Afsluiten kan je alleen doen als root dus dan moet je ff een suid bitje toewijzen aan shutdown commando en dan onder de toets voor afsluiten shutdown -h now.

eddy

----------

## Andréas

 *Eddy wrote:*   

> Ik gebruik xmms voor het afspelen van muziek en daar kan je dan bijv Z aan het play toewijzen ofso. De Volume knoppen heb ik ook nog niet  werkend.
> 
> Afsluiten kan je alleen doen als root dus dan moet je ff een suid bitje toewijzen aan shutdown commando en dan onder de toets voor afsluiten shutdown -h now.
> 
> eddy

 

eh....... jaaa   :Question:   :Question: 

----------

## Eddy

als root doe je chmod +s /sbin/shutdown. Dan kan je shutdown als gwone user uitvoeren. En dan moet je net als je alle andere toetsen aan programma's gekoppelt hebt ook shutdown -h now kopplen en dan kan je met een druk op de knop je computer afsluiten..

Eddy

----------

## daan

emerge hotkeys dan werkt alles meteen, als je dan ook xosd en xmms-xosd emerged dan heb je ook nog een leuk osd   :Very Happy: 

----------

## Andréas

Ik ga Daan's oplossing eens even proberen. Zal leuk zijn als het werkt  :Smile: 

----------

## Eddy

Had ik ook geprobeerd maar bij mij werkte het niet.

Eddy

----------

## Andréas

Bij mij dus ook niet   :Sad: 

----------

## intoxicated

Even tussendoor  :Smile: 

Ben ik de enige met een Logitech Cordless Desktop Optical met deze meldingen in m'n dmesg?

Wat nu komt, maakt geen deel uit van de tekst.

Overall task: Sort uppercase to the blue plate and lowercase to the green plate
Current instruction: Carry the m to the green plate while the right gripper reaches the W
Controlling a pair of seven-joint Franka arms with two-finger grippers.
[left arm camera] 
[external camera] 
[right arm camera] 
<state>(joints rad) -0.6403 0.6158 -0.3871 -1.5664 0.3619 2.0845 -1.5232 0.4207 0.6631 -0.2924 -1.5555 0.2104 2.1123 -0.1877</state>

keyboard.c: can't emulate rawmode for keycode 272

keyboard.c: can't emulate rawmode for keycode 272

keyboard.c: can't emulate rawmode for keycode 256

keyboard.c: can't emulate rawmode for keycode 256

keyboard.c: can't emulate rawmode for keycode 257

keyboard.c: can't emulate rawmode for keycode 257

keyboard.c: can't emulate rawmode for keycode 272

keyboard.c: can't emulate rawmode for keycode 272

272 is dus m'n left mouse button  :Neutral: 

't Ding is sowieso irritant, sommige keys zijn in xev gewoon een right mouse button etc.

----------

## Andréas

Andréas heeft beneden een Cordless Desktop (non-optical) en heeft nergens last van. Heb je je keyboard wel goed geconfigureerd in xf86config al lijkt me dat dat weinig met de kernel te maken heeft.

----------

## Eddy

 *intoxicated wrote:*   

> Even tussendoor 
> 
> Ben ik de enige met een Logitech Cordless Desktop Optical met deze meldingen in m'n dmesg?
> 
> keyboard.c: can't emulate rawmode for keycode 272
> ...

 

De keycodes gaan toch maar tot 256   :Confused: 

Eddy

----------

## AlterEgo

 *intoxicated wrote:*   

> blah

 

Jij ook hier   :Question:   kunnen we de wedstrijd: wie post het eerste gewoon voortzetten  :Smile: 

Kijk eens naar lineak en de config mogelijkheden daarvan (je hebt ook grafische interfaces).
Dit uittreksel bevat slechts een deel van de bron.